__EXERCISE PROMPT__
Restate the data below word for word, and let no image into your version.
##### DATA SHOWN
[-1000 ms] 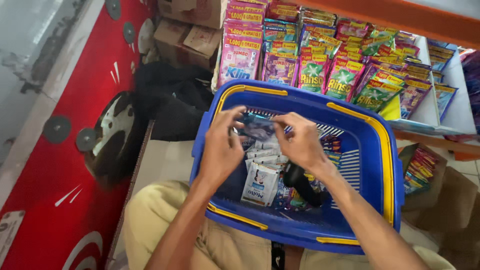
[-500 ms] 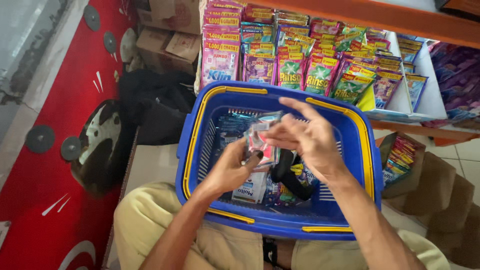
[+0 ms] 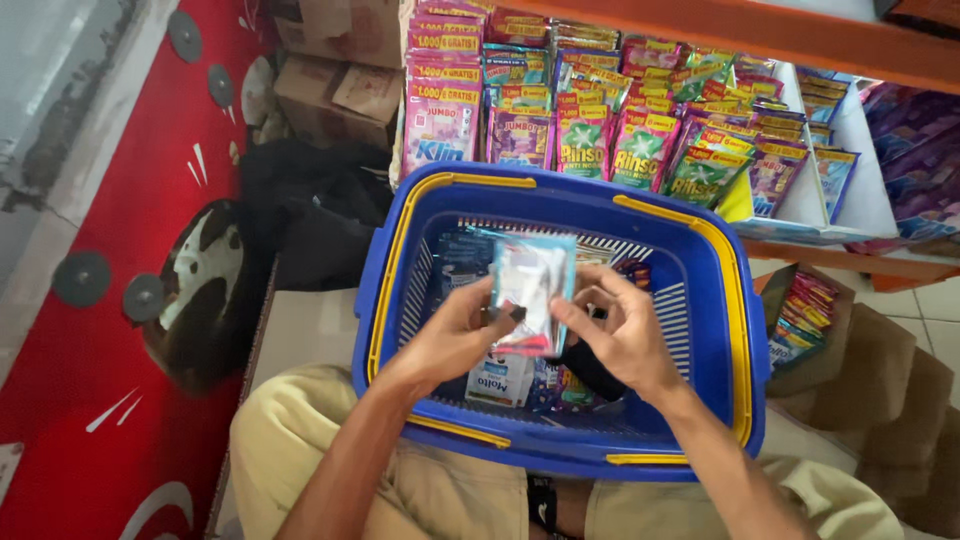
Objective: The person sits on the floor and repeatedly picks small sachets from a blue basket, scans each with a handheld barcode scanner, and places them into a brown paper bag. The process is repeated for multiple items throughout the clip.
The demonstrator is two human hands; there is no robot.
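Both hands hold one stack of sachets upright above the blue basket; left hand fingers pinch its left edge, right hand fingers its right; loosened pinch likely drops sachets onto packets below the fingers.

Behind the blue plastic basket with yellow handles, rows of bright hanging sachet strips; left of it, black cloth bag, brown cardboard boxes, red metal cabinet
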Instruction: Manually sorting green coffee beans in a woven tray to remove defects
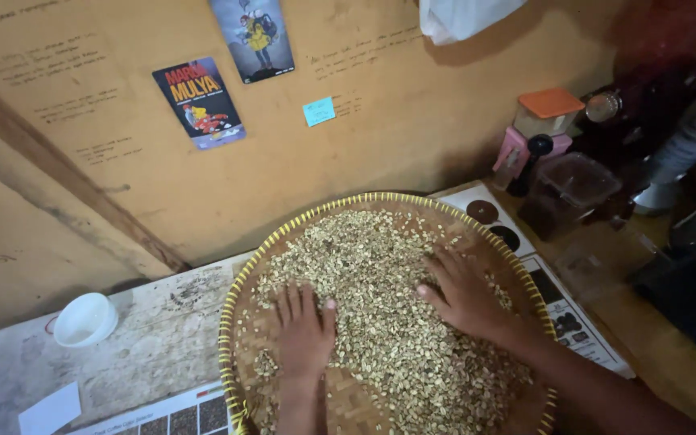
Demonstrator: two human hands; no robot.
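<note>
**Here: both hands flat on a tray of pale beans**

Round woven tray point(239, 322) sits on the table point(155, 346); flat, shallow, brown basketwork with a yellow-and-dark banded rim. Contents: pale greenish-tan beans point(380, 322), small, oval, matte, spread in a loose layer over most of the weave. Bare weave shows at the tray's near-left part and along the far edge.

Left hand point(304, 330): palm down, fingers spread and extended, resting on the weave at the left edge of the bean layer. Grips nothing.

Right hand point(465, 294): palm down, fingers splayed, lying on the beans right of centre. Nothing closed in it either.

White bowl point(84, 320): small, round, smooth, well left of the tray on the table; contents cannot be made out.

Dark translucent tub point(567, 193): squarish, lidded, beyond the tray at right. Behind it, a pink appliance point(525, 149) with an orange-lidded clear box point(548, 113) on top.

Table surface rough, whitish, worn. Printed sheets point(557, 302) lie under the tray's right side. Wall is tan board with two posters point(199, 101) and a blue note point(318, 111).
</note>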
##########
__TASK RESPONSE__
[-1000 ms] 
[-500 ms] 
[+0 ms] 
Objective: The person sits on the floor and repeatedly picks small sachets from a blue basket, scans each with a handheld barcode scanner, and places them into a brown paper bag. The process is repeated for multiple items throughout the clip.
The demonstrator is two human hands; there is no robot.
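Both hands hold one stack of sachets upright above the blue basket; left hand fingers pinch its left edge, right hand fingers its right; loosened pinch likely drops sachets onto packets below the fingers.

Behind the blue plastic basket with yellow handles, rows of bright hanging sachet strips; left of it, black cloth bag, brown cardboard boxes, red metal cabinet
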Instruction: Manually sorting green coffee beans in a woven tray to remove defects
Demonstrator: two human hands; no robot.
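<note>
**Here: both hands flat on a tray of pale beans**

Round woven tray point(239, 322) sits on the table point(155, 346); flat, shallow, brown basketwork with a yellow-and-dark banded rim. Contents: pale greenish-tan beans point(380, 322), small, oval, matte, spread in a loose layer over most of the weave. Bare weave shows at the tray's near-left part and along the far edge.

Left hand point(304, 330): palm down, fingers spread and extended, resting on the weave at the left edge of the bean layer. Grips nothing.

Right hand point(465, 294): palm down, fingers splayed, lying on the beans right of centre. Nothing closed in it either.

White bowl point(84, 320): small, round, smooth, well left of the tray on the table; contents cannot be made out.

Dark translucent tub point(567, 193): squarish, lidded, beyond the tray at right. Behind it, a pink appliance point(525, 149) with an orange-lidded clear box point(548, 113) on top.

Table surface rough, whitish, worn. Printed sheets point(557, 302) lie under the tray's right side. Wall is tan board with two posters point(199, 101) and a blue note point(318, 111).
</note>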

No further output is required, since the answer is complete.